EXERCISE DESCRIPTION> Repeat precisely the span of lines below that opens with the line containing "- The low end" and closes with the line containing "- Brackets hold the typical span", both included.

PROVIDED DATA>
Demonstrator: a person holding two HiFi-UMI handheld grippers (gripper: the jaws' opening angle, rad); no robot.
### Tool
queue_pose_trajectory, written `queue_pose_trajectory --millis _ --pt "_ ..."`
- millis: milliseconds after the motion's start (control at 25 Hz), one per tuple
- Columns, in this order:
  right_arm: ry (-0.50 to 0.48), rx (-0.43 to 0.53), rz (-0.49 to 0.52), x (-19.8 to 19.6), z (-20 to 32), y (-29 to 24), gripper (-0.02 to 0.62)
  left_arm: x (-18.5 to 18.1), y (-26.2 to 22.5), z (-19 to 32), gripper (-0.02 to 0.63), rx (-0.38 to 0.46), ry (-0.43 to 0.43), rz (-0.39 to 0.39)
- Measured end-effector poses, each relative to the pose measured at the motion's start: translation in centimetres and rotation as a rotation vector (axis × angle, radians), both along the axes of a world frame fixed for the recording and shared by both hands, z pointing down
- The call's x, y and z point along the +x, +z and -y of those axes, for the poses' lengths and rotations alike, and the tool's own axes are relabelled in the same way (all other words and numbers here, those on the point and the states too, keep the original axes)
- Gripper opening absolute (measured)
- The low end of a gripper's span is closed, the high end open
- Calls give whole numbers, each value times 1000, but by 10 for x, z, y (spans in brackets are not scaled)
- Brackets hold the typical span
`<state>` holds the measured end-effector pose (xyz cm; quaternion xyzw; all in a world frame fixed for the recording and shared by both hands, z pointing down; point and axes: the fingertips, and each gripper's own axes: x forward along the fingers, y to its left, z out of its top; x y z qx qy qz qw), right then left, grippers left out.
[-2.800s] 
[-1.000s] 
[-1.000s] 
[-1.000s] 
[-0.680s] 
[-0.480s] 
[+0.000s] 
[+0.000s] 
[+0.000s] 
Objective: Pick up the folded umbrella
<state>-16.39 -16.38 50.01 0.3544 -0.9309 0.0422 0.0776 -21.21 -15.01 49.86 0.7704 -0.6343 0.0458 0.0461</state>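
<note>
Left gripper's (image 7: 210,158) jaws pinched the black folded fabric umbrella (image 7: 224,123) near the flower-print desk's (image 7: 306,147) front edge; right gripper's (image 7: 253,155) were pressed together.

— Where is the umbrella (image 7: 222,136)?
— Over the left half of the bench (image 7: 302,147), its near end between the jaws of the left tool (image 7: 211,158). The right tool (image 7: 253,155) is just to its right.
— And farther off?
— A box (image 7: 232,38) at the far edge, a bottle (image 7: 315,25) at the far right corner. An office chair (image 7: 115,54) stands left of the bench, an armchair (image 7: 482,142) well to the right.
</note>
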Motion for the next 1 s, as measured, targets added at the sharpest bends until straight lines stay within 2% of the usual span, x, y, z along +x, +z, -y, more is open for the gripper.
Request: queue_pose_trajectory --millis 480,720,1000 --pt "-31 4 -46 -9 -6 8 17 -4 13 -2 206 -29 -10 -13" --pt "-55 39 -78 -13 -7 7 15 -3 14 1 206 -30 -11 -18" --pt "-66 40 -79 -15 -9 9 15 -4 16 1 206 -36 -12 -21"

ANSWER AREA>
- The low end of a gripper's span is closed, the high end open
- Calls give whole numbers, each value times 1000, but by 10 for x, z, y (spans in brackets are not scaled)
- Brackets hold the typical span

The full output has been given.